*ASSIGNED TASK*
Copy, exactly and without additions, every line in the records below from the one holding "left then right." through the one holding "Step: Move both", both ends included.

*DATA RECORDS*
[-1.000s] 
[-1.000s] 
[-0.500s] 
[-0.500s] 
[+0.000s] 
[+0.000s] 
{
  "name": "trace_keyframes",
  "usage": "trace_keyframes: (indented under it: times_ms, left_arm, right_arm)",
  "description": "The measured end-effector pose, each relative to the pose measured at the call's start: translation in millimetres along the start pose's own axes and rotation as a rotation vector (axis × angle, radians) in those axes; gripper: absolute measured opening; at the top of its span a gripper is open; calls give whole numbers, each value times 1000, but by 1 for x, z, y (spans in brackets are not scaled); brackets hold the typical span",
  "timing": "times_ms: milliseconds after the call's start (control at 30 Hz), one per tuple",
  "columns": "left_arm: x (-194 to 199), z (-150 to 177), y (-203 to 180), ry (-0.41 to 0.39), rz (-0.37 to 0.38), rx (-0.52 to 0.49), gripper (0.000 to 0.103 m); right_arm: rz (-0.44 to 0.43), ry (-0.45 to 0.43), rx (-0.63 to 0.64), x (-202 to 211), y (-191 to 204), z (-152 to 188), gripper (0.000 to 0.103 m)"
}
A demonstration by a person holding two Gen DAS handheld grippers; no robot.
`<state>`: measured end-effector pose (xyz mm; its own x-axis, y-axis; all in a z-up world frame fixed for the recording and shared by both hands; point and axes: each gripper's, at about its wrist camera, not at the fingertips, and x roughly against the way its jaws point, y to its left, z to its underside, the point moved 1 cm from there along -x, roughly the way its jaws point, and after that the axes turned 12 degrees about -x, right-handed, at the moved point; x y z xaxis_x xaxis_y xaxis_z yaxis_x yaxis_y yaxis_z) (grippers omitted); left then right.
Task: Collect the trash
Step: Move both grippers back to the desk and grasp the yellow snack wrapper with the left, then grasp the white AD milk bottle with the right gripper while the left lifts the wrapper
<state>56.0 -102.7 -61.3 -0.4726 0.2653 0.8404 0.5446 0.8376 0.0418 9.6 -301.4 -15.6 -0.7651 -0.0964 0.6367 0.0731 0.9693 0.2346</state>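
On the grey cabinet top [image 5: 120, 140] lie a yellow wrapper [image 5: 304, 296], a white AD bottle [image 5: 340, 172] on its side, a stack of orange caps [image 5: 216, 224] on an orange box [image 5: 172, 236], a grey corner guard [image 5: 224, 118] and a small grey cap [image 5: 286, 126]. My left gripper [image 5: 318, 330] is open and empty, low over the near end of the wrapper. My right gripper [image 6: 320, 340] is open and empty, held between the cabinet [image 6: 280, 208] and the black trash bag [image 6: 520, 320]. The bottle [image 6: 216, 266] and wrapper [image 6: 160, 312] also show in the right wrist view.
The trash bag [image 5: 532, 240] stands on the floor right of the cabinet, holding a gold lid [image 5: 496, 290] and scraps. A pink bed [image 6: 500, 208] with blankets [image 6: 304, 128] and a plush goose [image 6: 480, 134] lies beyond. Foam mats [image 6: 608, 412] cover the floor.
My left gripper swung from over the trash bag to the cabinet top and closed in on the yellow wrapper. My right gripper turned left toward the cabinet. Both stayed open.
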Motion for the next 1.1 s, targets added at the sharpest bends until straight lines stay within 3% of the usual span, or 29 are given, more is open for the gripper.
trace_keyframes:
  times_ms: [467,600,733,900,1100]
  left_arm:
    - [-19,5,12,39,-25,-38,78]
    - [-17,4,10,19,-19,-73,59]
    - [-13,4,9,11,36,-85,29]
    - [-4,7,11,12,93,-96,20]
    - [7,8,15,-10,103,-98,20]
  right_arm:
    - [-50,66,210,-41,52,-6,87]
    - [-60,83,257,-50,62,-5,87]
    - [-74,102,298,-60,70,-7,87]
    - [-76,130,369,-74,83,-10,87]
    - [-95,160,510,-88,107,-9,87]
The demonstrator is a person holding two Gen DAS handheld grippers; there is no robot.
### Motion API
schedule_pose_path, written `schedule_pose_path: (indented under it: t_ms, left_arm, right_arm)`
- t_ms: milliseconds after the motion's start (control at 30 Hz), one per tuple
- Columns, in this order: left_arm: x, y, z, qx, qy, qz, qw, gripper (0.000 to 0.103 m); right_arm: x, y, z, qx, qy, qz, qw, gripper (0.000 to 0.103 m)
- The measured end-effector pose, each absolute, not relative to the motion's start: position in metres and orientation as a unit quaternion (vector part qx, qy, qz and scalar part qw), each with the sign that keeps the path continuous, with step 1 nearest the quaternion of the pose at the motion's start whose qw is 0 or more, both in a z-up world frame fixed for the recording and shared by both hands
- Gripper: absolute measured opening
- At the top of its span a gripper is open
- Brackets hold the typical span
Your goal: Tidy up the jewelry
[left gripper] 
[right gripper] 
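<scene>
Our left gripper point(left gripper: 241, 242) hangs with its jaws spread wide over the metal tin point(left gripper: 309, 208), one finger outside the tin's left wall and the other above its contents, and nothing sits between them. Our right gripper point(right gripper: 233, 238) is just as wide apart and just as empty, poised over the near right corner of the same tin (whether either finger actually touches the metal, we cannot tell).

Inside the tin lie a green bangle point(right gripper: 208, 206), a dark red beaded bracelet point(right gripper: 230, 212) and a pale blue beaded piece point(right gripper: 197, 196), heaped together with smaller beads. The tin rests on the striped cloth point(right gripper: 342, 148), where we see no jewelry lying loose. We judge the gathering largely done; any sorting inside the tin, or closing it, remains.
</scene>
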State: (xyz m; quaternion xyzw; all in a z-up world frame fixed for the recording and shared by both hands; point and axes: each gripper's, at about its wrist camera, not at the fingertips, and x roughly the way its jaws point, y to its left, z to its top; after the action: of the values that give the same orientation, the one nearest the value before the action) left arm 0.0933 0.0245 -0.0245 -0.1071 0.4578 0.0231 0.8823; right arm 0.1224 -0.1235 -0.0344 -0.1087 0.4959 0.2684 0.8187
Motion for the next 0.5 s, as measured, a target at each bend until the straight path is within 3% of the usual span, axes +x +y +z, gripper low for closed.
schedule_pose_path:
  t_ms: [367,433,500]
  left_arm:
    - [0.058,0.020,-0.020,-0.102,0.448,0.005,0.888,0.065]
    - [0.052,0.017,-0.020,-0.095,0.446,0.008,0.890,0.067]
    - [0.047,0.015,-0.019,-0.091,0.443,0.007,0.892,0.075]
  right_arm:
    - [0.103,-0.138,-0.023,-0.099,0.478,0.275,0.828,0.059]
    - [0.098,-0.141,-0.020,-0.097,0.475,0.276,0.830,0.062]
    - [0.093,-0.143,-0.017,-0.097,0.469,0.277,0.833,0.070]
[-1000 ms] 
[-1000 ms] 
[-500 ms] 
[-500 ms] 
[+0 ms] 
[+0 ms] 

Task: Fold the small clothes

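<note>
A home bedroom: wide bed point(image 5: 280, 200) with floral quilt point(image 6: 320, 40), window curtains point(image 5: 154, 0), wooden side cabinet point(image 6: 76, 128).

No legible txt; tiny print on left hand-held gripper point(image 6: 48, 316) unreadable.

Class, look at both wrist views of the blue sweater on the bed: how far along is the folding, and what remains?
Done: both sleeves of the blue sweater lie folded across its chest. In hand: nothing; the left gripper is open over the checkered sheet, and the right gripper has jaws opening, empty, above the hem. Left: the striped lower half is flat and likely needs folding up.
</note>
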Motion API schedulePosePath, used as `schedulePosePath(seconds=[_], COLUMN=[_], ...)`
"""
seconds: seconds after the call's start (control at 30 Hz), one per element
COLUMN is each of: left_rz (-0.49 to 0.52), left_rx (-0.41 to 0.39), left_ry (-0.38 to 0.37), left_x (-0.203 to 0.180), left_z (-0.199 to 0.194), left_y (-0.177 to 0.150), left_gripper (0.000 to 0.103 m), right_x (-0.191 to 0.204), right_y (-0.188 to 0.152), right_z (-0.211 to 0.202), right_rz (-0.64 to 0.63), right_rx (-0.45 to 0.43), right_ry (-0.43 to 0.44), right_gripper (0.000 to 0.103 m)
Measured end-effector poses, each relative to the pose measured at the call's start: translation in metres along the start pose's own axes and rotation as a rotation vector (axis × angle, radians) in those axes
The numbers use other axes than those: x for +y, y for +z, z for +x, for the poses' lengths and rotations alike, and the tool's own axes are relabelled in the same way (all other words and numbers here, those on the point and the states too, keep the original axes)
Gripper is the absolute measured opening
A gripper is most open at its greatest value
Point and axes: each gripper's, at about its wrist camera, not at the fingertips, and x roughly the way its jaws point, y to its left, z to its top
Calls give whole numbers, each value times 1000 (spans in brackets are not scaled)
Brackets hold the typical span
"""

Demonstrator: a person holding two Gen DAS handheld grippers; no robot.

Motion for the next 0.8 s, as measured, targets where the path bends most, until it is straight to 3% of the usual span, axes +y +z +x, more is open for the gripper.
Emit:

*REPLY TO THE EXERCISE*
`<state>`: measured end-effector pose (xyz mm; its own x-axis, y-axis; all in a z-up world frame fixed for the recording and shared by both hands; point and axes: each gripper's, at about its wrist camera, not at the fingertips, and x roughly against the way its jaws point, y to its left, z to its underside, the point moved 1 cm from there along -x, roughly the way its jaws point, and after that the axes turned 12 degrees about -x, right-handed, at the moved point; x y z xaxis_x xaxis_y xaxis_z yaxis_x yaxis_y yaxis_z) (grippers omitted); left then right.
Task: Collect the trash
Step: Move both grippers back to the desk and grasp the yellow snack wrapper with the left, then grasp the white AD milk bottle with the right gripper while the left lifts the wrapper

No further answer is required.